[Input data]
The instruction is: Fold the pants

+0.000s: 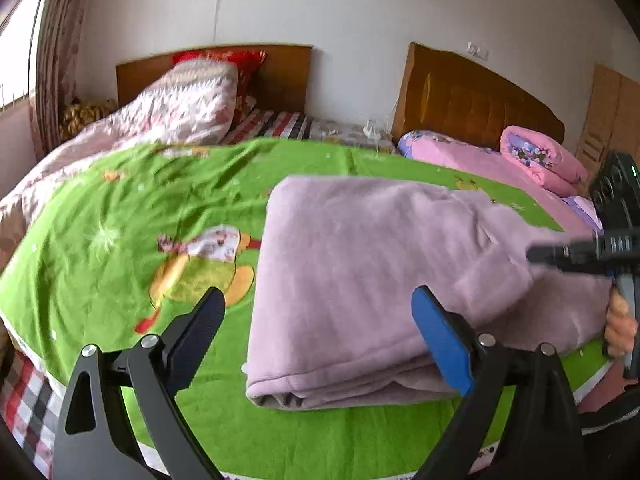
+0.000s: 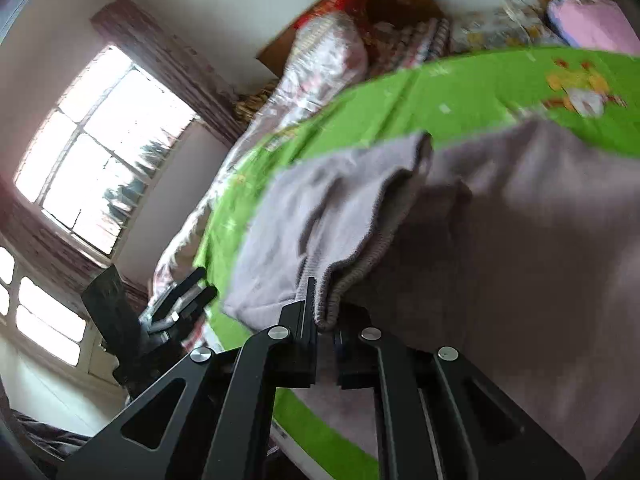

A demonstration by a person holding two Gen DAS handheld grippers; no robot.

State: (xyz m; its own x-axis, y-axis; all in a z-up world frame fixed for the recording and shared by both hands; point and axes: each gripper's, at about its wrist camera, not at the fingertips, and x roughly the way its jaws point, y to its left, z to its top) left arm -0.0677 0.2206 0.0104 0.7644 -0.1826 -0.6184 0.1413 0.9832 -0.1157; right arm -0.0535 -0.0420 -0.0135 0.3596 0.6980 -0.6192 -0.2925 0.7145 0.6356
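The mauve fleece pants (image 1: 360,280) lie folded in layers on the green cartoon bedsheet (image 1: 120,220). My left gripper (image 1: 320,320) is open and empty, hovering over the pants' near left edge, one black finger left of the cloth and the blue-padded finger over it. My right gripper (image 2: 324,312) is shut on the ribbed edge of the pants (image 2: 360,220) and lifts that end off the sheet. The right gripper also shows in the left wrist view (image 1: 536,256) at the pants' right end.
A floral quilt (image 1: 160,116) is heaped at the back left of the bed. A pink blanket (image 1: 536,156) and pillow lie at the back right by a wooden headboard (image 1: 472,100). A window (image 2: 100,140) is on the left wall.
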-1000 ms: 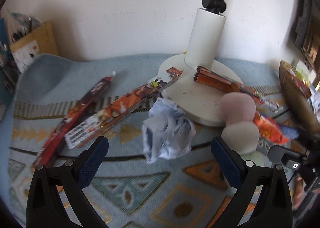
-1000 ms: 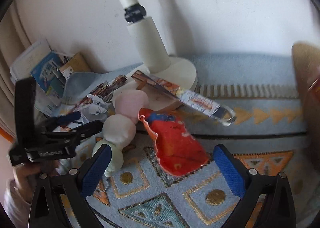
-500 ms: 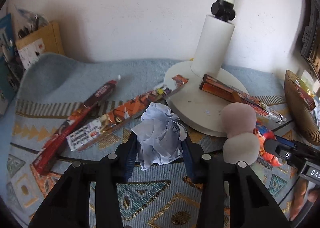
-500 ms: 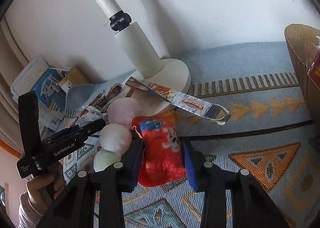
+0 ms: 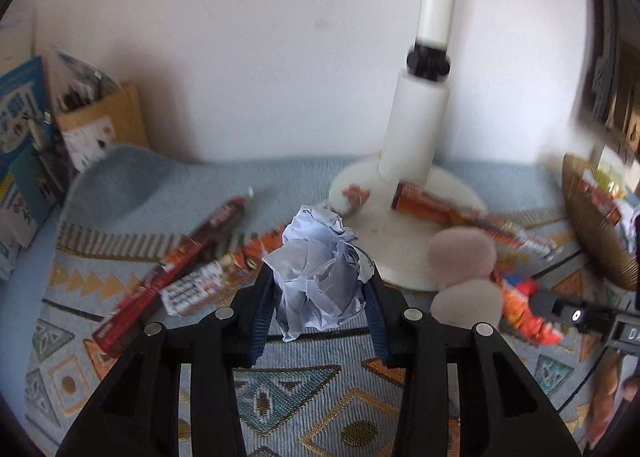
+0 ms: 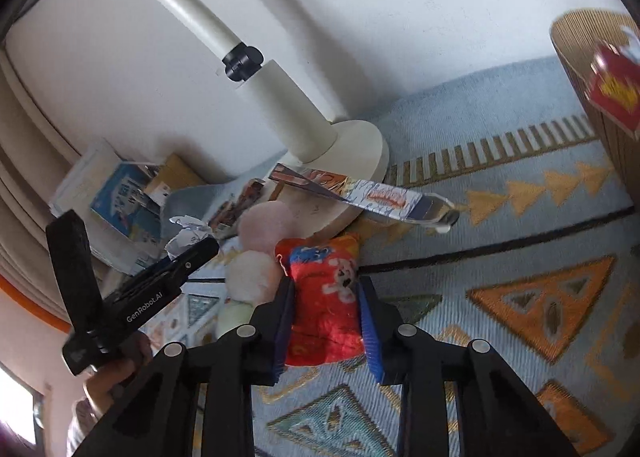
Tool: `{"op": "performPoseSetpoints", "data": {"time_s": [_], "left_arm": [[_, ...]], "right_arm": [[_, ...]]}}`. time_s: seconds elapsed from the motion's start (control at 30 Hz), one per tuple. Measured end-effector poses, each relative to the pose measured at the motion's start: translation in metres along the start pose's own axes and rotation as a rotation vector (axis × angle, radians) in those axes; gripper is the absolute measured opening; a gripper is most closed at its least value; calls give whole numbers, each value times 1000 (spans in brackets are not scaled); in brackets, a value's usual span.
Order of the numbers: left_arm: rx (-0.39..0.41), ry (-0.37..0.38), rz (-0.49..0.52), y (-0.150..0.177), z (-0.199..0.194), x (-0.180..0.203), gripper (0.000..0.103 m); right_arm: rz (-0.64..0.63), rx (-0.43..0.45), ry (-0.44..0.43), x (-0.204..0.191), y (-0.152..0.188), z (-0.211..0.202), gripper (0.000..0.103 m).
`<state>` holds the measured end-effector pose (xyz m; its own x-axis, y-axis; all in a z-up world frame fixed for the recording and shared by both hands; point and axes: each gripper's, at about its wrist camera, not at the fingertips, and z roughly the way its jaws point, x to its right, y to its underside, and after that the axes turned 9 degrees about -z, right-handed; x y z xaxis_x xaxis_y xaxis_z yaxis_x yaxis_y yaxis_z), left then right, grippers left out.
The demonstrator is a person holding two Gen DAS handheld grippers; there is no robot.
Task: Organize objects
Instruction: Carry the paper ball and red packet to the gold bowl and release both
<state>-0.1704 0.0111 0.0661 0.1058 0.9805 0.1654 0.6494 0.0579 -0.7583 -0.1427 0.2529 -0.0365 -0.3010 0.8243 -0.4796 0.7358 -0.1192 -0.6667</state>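
A crumpled pale-blue paper ball (image 5: 312, 253) sits between the blue pads of my left gripper (image 5: 320, 297), which is shut on it and holds it a little above the patterned rug (image 5: 280, 401). In the right wrist view that same gripper (image 6: 188, 257) shows at the left, held by a hand, with the paper (image 6: 186, 233) at its tip. My right gripper (image 6: 325, 309) has its jaws closing on a red snack packet (image 6: 318, 265). Its pads press the packet's sides just above the rug. The packet (image 5: 520, 305) also peeks out at the right of the left wrist view.
A white pole stand with a round base (image 5: 404, 245) stands by the wall. Long snack packets (image 5: 188, 261) lie on the rug and across the base (image 6: 360, 193). Pastel plush balls (image 5: 460, 253) lie beside the packet. A woven basket (image 5: 592, 225) is at the right, boxes (image 5: 92, 129) at the left.
Both grippers went from wide open to closed, the left on the paper ball and the right on the red packet. The left has lifted the paper slightly; the right has rolled.
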Motion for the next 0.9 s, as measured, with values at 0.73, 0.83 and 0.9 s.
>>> {"op": "performPoseSetpoints", "data": {"time_s": [0.73,0.83,0.9], "left_arm": [[87,13,24,-18,-89,36,39],[94,24,13,-21,-95,40,39],[96,41,13,-22,-98,45,39]], "right_arm": [[-59,54,-66,-34,11,-56,24],[-57,81,-90,-38,3,-71,24],[-29,104,-121,-37,0,-82,24]]}}
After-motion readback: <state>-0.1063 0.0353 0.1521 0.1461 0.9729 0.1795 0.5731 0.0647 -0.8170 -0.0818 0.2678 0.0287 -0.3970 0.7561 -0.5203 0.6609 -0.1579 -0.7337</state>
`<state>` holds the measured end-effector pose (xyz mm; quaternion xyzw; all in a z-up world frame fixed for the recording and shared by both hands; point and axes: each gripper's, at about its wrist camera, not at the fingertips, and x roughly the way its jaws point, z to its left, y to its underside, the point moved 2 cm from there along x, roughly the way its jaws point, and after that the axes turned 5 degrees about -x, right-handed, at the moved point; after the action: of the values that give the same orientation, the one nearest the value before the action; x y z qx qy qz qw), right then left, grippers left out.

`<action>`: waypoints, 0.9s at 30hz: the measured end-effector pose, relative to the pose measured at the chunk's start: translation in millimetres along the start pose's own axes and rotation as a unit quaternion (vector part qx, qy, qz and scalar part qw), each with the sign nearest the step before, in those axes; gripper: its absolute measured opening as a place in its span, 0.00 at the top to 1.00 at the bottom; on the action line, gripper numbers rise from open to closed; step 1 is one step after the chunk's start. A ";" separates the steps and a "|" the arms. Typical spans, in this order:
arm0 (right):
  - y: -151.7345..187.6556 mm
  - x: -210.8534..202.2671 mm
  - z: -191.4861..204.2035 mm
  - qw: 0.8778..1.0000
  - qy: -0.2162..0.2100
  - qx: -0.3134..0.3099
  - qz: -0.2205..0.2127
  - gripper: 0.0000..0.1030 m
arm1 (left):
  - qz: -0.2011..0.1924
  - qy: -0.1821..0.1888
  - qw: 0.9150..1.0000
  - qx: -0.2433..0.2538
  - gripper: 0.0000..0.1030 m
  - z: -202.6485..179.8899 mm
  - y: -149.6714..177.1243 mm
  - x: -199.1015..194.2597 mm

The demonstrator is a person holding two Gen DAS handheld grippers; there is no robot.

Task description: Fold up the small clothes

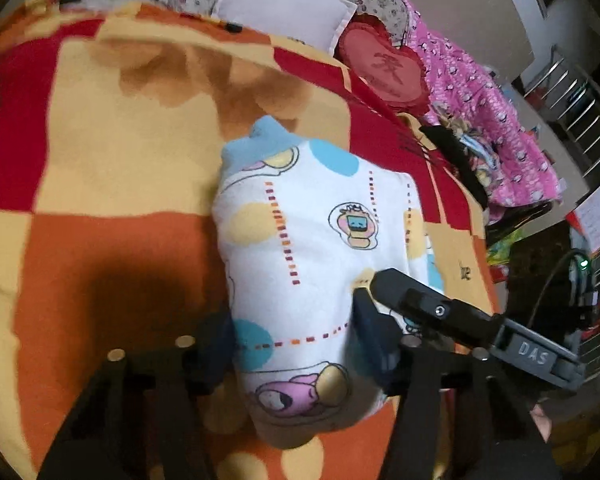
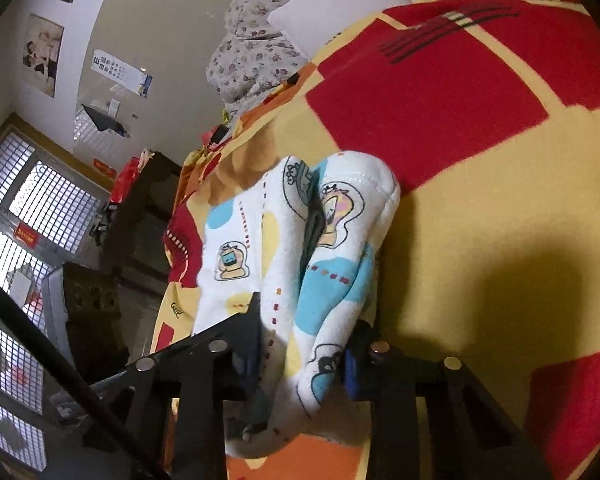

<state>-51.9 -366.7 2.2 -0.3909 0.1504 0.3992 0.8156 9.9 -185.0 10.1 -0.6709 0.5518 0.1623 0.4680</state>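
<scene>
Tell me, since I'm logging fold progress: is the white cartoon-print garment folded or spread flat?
Folded, or at least bunched. The garment stands doubled into two thick layers between the right gripper fingers, lifted off the blanket.

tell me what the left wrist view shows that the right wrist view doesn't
Only the left wrist view shows the pink patterned bedding, the full red heart cushion, and the right gripper reaching in from the side onto the garment.

Only the right wrist view shows the barred window, the wall posters and the dark cabinet.

Both show the white cartoon-print garment pinched between gripper fingers, lying on the red, orange and yellow blanket, plus the white pillow and the floral bedding.
</scene>
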 end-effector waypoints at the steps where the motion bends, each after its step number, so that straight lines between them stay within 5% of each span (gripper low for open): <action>1: 0.7 -2.1 3.0 1.000 -0.003 -0.001 -0.001 0.69 | -0.003 -0.005 1.000 0.009 0.55 -4.1 1.4 -3.7; 16: 27.8 -38.5 70.7 0.998 -0.044 -0.033 -0.019 0.69 | -0.039 -0.049 0.997 0.051 0.56 -25.5 34.4 -98.3; 27: 55.0 -32.9 94.0 0.998 -0.046 -0.043 0.003 0.69 | -0.040 -0.059 0.997 0.039 0.56 -5.2 64.8 -117.7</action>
<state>-121.3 -292.4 53.2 -0.4067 0.0966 0.4250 0.8029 -89.3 -116.9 70.1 -0.6631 0.5016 0.1609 0.5318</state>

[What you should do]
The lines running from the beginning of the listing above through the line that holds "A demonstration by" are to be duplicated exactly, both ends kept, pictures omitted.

[Exercise answer]
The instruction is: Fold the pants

+0.000s: 
+0.000s: 

A demonstration by a person holding two Gen DAS handheld grippers; no robot.

The requested output has been fully supplied.